Pointers Are More Abstract Than You Might Expect in C
A pointer references a location in memory and dereferencing a pointer refers to the lookup of the value of the memory location the pointer references.
The value of a pointer is a memory address.
The C standard does not define the representation of a memory address.
This is crucial since not every architecture makes use of the same memory addressing paradigm.
Most modern architectures make use of a linear address space or something similar.
Still, even this is not precise enough since you might want to talk about physical or virtual addresses.
Some architectures make even use of non-numeric addresses.

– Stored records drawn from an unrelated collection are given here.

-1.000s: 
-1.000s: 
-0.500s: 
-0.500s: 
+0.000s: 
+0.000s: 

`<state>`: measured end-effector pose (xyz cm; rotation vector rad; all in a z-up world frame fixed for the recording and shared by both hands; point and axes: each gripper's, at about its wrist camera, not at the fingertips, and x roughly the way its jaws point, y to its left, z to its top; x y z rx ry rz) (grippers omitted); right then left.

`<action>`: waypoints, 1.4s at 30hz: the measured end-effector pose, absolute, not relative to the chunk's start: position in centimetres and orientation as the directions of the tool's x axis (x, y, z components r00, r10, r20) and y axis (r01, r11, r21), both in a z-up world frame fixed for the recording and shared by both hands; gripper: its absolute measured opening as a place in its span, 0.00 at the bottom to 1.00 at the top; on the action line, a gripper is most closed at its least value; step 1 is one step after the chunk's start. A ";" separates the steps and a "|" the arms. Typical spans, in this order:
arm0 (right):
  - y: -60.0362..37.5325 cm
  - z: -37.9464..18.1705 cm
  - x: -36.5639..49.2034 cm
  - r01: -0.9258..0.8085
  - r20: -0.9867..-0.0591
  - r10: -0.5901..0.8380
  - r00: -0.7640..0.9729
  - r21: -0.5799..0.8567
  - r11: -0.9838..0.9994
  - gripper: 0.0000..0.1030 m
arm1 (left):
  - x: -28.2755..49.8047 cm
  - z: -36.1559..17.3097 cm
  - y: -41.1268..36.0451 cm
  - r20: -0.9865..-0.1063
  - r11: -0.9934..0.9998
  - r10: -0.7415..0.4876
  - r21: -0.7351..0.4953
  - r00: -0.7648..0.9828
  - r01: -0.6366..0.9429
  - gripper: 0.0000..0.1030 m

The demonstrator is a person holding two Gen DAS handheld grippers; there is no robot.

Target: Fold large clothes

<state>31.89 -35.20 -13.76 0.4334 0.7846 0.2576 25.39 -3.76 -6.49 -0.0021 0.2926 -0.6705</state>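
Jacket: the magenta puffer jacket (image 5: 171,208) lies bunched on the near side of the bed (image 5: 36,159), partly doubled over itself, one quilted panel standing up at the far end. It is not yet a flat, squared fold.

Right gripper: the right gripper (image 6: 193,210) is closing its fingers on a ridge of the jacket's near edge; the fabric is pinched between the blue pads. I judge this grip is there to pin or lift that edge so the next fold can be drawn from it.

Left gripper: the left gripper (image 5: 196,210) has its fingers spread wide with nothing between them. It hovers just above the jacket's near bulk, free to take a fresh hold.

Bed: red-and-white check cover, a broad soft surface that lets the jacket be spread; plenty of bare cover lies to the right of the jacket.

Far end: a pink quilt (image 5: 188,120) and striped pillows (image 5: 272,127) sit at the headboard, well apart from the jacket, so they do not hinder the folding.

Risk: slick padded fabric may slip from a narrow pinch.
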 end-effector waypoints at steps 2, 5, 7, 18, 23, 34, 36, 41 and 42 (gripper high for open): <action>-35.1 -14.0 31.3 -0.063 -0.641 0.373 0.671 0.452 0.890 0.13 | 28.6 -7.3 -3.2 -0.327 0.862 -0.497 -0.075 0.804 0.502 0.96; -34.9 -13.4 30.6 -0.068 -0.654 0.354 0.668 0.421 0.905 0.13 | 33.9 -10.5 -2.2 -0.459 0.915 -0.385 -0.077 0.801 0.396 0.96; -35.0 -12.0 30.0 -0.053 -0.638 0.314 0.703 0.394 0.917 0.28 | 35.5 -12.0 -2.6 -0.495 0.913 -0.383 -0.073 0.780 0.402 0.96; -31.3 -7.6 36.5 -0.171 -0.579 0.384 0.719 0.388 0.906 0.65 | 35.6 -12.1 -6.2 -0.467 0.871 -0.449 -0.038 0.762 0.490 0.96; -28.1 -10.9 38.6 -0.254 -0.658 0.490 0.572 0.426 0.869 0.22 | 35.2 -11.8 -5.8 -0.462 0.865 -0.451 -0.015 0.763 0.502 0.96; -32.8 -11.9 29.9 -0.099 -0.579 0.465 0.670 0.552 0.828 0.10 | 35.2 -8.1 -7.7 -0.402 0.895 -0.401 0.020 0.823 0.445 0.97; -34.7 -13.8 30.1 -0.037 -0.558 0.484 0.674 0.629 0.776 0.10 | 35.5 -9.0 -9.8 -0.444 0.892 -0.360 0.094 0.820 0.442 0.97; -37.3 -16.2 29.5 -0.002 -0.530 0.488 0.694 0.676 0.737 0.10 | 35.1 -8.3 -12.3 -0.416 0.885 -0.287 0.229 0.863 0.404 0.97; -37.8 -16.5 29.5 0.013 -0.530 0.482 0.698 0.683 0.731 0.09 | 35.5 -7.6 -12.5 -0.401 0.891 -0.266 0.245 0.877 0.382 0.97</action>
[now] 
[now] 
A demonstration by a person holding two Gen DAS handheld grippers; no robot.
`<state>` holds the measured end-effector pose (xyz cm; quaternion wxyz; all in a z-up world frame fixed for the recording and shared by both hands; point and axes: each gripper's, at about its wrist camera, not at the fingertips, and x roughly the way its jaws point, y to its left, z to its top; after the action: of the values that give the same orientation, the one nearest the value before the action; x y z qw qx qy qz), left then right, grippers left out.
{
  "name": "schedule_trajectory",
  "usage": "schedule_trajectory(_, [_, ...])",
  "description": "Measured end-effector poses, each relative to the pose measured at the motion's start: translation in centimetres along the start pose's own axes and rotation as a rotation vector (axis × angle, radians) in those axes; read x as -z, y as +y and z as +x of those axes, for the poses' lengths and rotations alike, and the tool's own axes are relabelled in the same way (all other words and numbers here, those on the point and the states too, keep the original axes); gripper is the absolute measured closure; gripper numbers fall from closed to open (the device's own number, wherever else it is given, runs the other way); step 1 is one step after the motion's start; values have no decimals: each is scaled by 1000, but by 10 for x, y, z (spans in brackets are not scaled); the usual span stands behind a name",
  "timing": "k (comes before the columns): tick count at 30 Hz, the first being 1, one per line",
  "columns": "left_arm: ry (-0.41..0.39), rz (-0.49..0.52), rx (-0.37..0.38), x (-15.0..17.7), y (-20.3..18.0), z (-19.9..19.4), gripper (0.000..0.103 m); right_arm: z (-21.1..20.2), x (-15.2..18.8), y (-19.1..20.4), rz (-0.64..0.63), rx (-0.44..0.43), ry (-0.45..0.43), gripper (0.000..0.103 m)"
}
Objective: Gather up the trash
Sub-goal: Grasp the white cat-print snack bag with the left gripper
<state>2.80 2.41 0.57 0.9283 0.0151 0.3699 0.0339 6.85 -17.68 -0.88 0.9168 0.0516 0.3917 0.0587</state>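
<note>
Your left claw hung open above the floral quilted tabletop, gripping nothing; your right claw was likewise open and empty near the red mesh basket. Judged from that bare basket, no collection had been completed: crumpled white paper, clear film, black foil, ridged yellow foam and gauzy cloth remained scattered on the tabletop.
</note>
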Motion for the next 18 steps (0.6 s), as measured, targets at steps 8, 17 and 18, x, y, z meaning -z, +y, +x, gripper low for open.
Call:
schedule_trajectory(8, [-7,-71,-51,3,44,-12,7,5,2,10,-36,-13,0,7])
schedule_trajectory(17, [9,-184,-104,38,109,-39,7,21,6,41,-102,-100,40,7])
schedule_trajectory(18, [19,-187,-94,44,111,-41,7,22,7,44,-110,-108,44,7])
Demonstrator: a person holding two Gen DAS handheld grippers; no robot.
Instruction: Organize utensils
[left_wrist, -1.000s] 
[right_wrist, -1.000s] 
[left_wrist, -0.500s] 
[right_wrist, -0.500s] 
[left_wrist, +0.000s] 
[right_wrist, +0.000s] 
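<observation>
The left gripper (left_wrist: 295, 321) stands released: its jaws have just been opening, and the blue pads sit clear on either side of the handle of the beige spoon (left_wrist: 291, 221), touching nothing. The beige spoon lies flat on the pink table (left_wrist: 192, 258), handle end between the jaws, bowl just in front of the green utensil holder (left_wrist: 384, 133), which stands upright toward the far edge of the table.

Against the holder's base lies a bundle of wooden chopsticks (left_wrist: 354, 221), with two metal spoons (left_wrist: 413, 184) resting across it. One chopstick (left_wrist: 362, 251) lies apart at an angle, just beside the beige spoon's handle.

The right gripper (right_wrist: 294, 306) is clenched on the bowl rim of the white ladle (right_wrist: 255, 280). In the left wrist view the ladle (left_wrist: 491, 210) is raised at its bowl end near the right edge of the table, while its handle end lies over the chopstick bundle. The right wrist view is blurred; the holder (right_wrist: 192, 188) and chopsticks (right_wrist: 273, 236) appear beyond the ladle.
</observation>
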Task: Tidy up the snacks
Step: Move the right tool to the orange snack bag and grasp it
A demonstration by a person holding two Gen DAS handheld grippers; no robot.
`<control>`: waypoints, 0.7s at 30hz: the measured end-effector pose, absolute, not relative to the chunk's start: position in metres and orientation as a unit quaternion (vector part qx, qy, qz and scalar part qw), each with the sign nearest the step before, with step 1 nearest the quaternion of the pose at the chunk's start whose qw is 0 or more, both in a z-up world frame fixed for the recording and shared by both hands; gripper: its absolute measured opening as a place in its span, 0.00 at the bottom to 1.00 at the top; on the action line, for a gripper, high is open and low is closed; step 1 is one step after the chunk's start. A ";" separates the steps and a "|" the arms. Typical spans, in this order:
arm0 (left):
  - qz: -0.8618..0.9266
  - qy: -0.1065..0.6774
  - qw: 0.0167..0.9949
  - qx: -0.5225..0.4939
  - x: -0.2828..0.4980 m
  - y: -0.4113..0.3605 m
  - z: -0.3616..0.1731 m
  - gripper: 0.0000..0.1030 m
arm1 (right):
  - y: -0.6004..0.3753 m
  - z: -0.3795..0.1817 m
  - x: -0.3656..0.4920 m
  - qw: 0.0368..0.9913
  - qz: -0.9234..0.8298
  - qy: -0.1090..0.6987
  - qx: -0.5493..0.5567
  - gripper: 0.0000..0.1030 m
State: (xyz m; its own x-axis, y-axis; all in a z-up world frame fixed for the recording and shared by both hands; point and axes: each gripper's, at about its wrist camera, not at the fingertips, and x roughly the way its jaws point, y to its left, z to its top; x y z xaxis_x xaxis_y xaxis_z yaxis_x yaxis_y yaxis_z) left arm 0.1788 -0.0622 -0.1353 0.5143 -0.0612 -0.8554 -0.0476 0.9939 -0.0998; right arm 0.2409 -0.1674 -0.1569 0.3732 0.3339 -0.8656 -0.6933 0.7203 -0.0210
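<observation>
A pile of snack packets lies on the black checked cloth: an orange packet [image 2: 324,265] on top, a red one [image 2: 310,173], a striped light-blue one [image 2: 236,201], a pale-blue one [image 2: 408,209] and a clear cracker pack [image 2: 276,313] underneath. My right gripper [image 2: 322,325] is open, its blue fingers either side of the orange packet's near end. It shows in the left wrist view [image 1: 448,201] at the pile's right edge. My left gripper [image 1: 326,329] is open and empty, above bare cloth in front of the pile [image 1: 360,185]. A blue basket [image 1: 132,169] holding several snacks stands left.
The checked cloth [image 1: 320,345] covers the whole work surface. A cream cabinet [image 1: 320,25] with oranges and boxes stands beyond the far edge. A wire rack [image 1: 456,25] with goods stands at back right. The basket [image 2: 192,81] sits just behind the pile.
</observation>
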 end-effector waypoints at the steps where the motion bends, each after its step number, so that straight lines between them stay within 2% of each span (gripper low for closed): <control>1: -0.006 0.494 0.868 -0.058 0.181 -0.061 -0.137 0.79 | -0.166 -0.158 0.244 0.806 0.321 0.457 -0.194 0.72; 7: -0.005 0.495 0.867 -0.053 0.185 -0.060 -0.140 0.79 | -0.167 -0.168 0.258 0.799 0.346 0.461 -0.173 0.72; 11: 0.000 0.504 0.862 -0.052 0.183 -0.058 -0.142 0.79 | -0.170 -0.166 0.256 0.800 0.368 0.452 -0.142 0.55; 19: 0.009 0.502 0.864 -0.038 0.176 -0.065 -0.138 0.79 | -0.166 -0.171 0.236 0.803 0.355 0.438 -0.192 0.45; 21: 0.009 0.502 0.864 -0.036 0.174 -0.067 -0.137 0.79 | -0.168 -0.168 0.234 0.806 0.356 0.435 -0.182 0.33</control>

For example, the Symbolics Lisp Machine makes use of tuples of the form (object, offset)
as addresses.
The representation of a pointer is not defined by the C standard. However, operations involving pointers are defined—at least more or less. In the following we will have a look at these operations and how they are defined. Lets start with an introductory example:
#include <stdio.h>
int main(void) {
int a, b;
int *p = &a;
int *q = &b + 1;
printf("%p %p %d\n", (void *)p, (void *)q, p == q);
return 0;
}
If compiled with , then a run of the program on a x86-64 Linux system prints:
0x7fff4a35b19c 0x7fff4a35b19c 0
Note that the pointers p
and q
point to the same memory address.
Still the expression p == q
evaluates to false
which is very surprising at first.
Wouldn’t one expect that if two pointers point to the same memory address, then they should compare equal?
The C standard defines the behavior for comparing two pointers for equality as follows:
C11 § 6.5.9 paragraph 6
Two pointers compare equal if and only if both are null pointers, both are pointers to the same object (including a pointer to an object and a subobject at its beginning) or function, both are pointers to one past the last element of the same array object, or one is a pointer to one past the end of one array object and the other is a pointer to the start of a different array object that happens to immediately follow the first array object in the address space.
The first question which probably comes up is: What is an object
?
Since we consider the language C it has certainly nothing to do with objects as known from object oriented programming languages like C++.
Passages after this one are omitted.